[Records from a data source]
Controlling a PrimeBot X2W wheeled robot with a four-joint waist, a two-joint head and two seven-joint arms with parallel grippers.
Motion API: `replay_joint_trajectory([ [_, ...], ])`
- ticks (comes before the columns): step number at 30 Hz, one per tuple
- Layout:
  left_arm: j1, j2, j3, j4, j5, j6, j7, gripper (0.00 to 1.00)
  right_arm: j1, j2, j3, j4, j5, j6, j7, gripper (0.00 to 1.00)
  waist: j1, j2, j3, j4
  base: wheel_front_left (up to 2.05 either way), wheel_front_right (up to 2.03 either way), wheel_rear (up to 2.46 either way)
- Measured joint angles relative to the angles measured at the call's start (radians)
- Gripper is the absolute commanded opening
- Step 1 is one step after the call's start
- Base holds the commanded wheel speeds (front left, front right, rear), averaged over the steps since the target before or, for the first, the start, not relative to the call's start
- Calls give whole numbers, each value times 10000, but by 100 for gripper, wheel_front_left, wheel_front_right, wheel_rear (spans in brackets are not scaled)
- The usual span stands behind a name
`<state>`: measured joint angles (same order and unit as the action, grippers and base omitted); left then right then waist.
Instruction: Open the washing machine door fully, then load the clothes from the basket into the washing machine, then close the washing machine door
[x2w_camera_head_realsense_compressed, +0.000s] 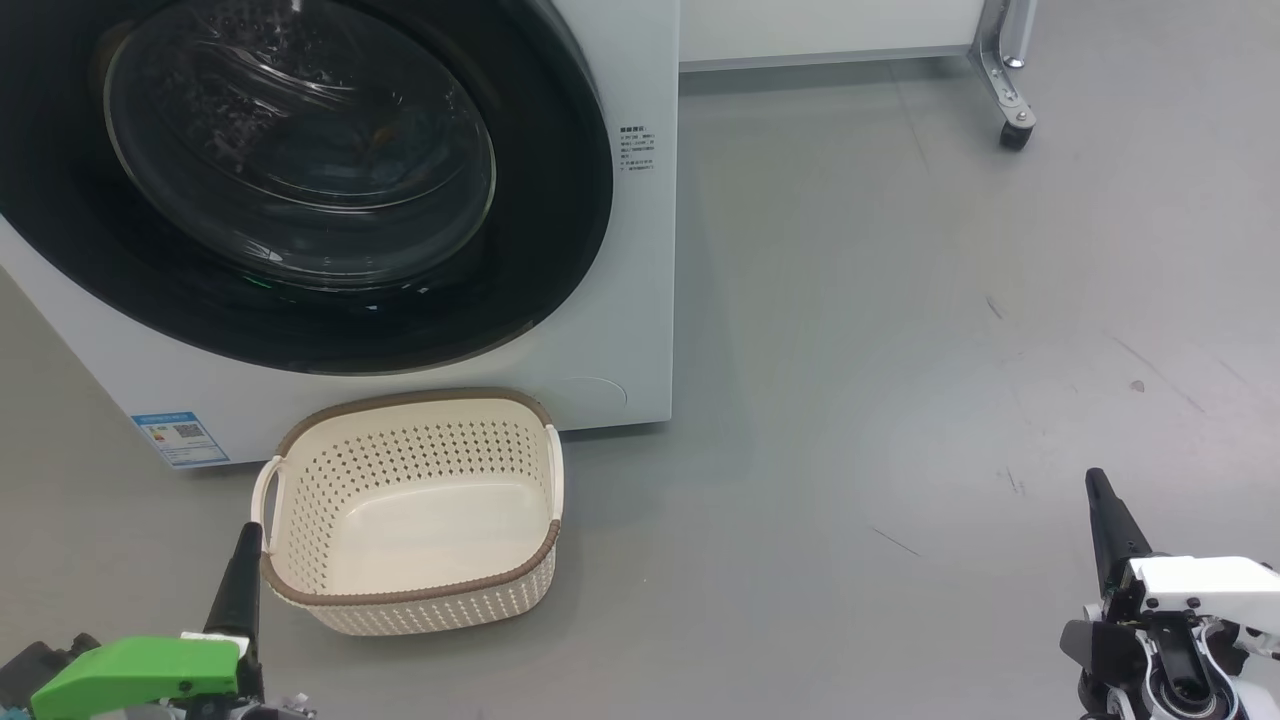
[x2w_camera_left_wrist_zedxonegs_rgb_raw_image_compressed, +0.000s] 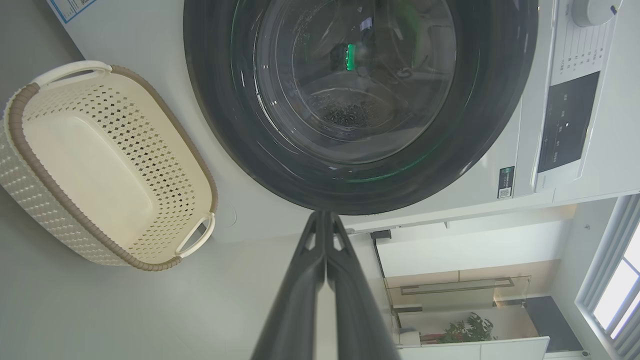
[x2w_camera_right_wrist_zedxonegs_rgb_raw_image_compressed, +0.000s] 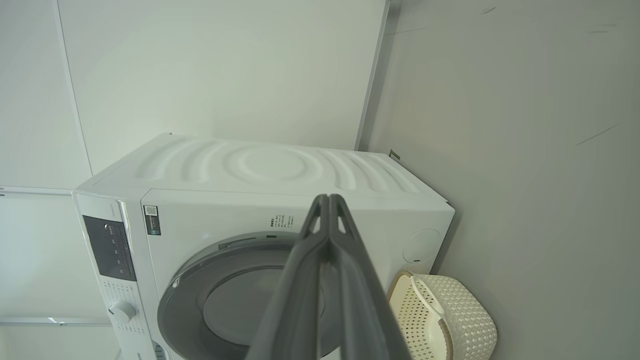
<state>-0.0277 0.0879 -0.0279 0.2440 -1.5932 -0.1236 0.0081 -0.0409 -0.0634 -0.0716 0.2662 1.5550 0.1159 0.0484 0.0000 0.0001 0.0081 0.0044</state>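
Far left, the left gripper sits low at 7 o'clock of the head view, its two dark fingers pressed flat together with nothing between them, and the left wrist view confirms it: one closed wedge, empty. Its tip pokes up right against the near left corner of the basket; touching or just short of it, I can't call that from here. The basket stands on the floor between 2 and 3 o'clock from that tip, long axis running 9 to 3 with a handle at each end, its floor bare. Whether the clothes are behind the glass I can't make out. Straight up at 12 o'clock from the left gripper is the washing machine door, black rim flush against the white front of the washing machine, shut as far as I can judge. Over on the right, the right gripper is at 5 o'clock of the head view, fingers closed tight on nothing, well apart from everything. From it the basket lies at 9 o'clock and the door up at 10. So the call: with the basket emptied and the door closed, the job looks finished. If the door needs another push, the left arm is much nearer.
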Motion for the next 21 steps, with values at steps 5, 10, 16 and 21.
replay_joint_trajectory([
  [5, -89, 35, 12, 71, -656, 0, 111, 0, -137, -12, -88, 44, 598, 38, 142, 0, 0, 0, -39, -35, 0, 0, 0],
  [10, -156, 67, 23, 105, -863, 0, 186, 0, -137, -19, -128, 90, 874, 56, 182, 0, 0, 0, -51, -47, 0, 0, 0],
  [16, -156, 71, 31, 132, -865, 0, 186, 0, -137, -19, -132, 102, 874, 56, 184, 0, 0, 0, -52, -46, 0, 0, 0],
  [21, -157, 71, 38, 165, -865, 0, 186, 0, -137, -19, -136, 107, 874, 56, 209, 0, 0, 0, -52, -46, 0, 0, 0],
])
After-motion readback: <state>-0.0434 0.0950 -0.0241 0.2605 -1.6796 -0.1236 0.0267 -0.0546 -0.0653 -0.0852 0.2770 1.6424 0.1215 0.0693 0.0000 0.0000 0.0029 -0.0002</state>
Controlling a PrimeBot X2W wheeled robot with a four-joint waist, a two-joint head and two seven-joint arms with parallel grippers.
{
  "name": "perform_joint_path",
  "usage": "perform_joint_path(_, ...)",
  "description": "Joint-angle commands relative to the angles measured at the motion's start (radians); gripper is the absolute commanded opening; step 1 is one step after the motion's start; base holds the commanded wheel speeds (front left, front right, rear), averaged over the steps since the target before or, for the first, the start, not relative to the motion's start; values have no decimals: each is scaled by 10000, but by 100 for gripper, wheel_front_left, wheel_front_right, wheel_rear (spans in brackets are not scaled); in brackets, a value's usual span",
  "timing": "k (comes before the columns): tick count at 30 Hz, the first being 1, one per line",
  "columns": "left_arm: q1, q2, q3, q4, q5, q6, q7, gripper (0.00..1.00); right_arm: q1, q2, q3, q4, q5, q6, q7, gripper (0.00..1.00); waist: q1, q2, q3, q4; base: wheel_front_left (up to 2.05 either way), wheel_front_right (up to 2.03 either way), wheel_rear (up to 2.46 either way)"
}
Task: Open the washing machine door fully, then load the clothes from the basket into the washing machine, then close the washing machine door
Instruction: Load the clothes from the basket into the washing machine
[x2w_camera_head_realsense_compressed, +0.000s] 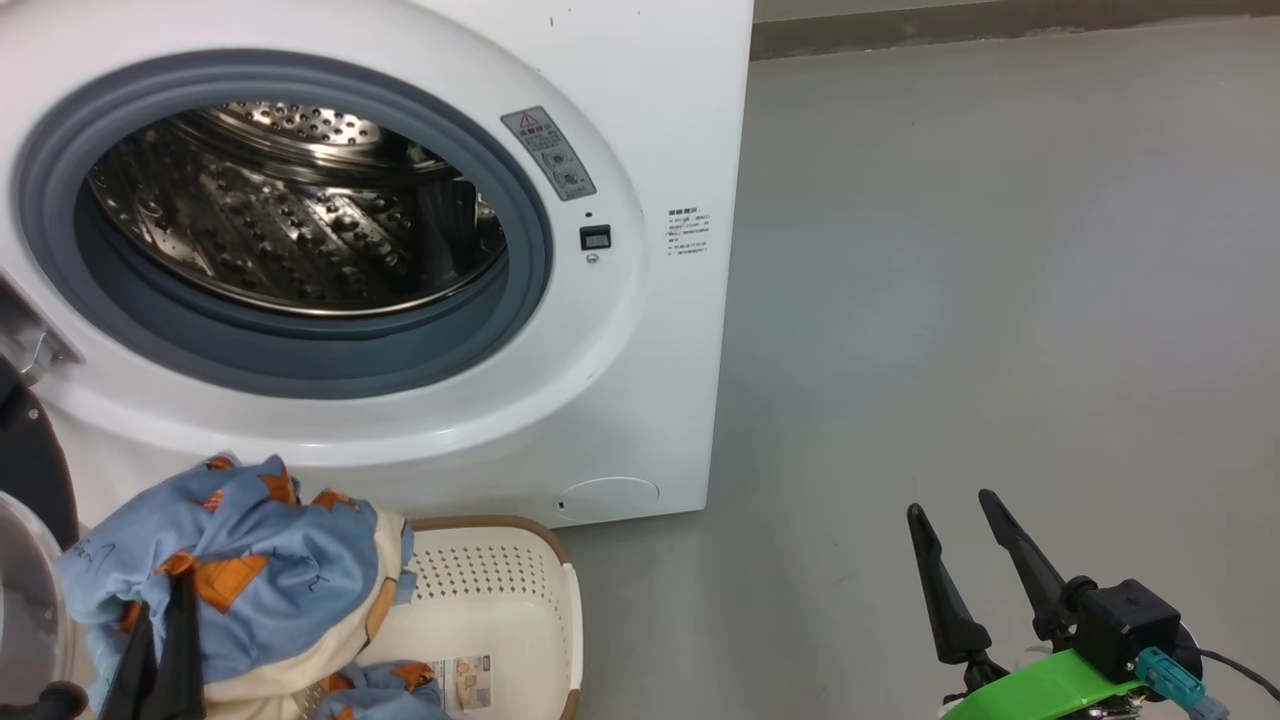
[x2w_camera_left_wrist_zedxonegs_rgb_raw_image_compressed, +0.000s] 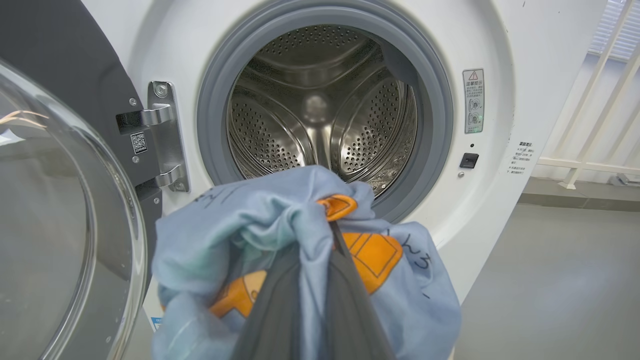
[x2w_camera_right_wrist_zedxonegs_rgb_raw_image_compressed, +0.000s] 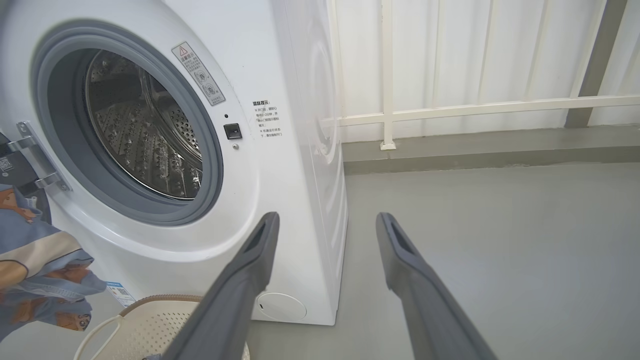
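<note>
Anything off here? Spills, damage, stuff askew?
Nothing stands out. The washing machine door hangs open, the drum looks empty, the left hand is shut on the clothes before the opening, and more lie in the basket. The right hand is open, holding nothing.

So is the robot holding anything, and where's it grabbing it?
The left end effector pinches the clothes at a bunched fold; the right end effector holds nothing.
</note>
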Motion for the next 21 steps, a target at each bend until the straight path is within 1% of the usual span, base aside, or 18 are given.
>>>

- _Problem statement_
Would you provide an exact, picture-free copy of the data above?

- _Response to this exercise_
Controlling a PrimeBot X2W wheeled robot with a four-joint waist, a two-joint head and two seven-joint arms with parallel grippers.
Motion API: `replay_joint_trajectory([ [_, ...], ])`
- ticks (comes before the columns): step number at 30 Hz, one per tuple
- Layout:
  left_arm: j1, j2, j3, j4, j5, j6, j7, gripper (0.00 to 1.00)
  right_arm: j1, j2, j3, j4, j5, j6, j7, gripper (0.00 to 1.00)
  waist: j1, j2, j3, j4
  base: wheel_front_left (up to 2.05 either way), wheel_front_right (up to 2.03 either way), wheel_rear (up to 2.46 either way)
- Measured joint angles relative to the angles measured at the call's start (radians)
- Gripper is the absolute commanded opening
- Step 1 is one step after the call's start
- Base holds the commanded wheel speeds (front left, front right, rear), averaged over the steps since the target before or, for the first, the start, not relative to the call's start
- Calls give whole numbers, each value times 10000, but by 100 for gripper, wheel_front_left, wheel_front_right, wheel_rear (spans in brackets are not scaled)
- The usual span stands behind a name
`<state>`: measured joint angles (same order and unit as the action, grippers and base omitted); left then right then waist.
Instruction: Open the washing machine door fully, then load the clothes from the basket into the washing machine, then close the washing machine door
[x2w_camera_head_realsense_compressed, +0.000s] 
[x2w_camera_left_wrist_zedxonegs_rgb_raw_image_compressed, +0.000s] 
[x2w_camera_right_wrist_zedxonegs_rgb_raw_image_compressed, +0.000s] 
<state>-0.0277 0.0879 -0.0279 0.2440 -1.5932 -0.1236 0.0081 -0.0409 -0.0634 -0.0716 0.2662 1.5550 0.1159 0.0484 0.0000 0.0001 0.0081 0.0044</state>
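Far left, the left gripper sits low at 7 o'clock of the head view, its two dark fingers pressed flat together with nothing between them, and the left wrist view confirms it: one closed wedge, empty. Its tip pokes up right against the near left corner of the basket; touching or just short of it, I can't call that from here. The basket stands on the floor between 2 and 3 o'clock from that tip, long axis running 9 to 3 with a handle at each end, its floor bare. Whether the clothes are behind the glass I can't make out. Straight up at 12 o'clock from the left gripper is the washing machine door, black rim flush against the white front of the washing machine, shut as far as I can judge. Over on the right, the right gripper is at 5 o'clock of the head view, fingers closed tight on nothing, well apart from everything. From it the basket lies at 9 o'clock and the door up at 10. So the call: with the basket emptied and the door closed, the job looks finished. If the door needs another push, the left arm is much nearer.
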Motion for the next 21 steps, with values at steps 5, 10, 16 and 21.
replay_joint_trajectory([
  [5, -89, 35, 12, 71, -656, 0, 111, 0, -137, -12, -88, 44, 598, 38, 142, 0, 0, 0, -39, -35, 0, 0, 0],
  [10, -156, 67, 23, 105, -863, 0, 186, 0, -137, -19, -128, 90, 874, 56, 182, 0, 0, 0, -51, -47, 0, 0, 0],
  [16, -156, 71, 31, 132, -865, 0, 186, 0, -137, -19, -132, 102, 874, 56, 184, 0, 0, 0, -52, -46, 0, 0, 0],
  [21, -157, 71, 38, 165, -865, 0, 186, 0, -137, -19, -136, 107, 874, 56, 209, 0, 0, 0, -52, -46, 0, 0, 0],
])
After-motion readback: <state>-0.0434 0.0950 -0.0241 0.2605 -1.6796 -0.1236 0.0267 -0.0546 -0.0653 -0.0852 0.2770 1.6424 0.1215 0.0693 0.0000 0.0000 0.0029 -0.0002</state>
Controlling a PrimeBot X2W wheeled robot with a four-joint waist, a two-joint head and two seven-joint arms with parallel grippers.
{
  "name": "perform_joint_path",
  "usage": "perform_joint_path(_, ...)",
  "description": "Joint-angle commands relative to the angles measured at the motion's start (radians); gripper is the absolute commanded opening; step 1 is one step after the motion's start; base holds the commanded wheel speeds (front left, front right, rear), averaged over the steps since the target before or, for the first, the start, not relative to the motion's start; values have no decimals: each is scaled by 10000, but by 100 for gripper, wheel_front_left, wheel_front_right, wheel_rear (spans in brackets are not scaled); in brackets, a value's usual span",
  "timing": "k (comes before the columns): tick count at 30 Hz, the first being 1, one per line",
  "columns": "left_arm: q1, q2, q3, q4, q5, q6, q7, gripper (0.00..1.00); right_arm: q1, q2, q3, q4, q5, q6, q7, gripper (0.00..1.00); waist: q1, q2, q3, q4; base: wheel_front_left (up to 2.05 either way), wheel_front_right (up to 2.03 either way), wheel_rear (up to 2.46 either way)"
}
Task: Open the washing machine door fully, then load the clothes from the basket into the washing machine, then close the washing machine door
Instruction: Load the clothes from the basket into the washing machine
[x2w_camera_head_realsense_compressed, +0.000s] 
[x2w_camera_left_wrist_zedxonegs_rgb_raw_image_compressed, +0.000s] 
[x2w_camera_right_wrist_zedxonegs_rgb_raw_image_compressed, +0.000s] 
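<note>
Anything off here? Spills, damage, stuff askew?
Nothing stands out. The washing machine door hangs open, the drum looks empty, the left hand is shut on the clothes before the opening, and more lie in the basket. The right hand is open, holding nothing.

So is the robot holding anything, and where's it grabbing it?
The left end effector pinches the clothes at a bunched fold; the right end effector holds nothing.
</note>
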Motion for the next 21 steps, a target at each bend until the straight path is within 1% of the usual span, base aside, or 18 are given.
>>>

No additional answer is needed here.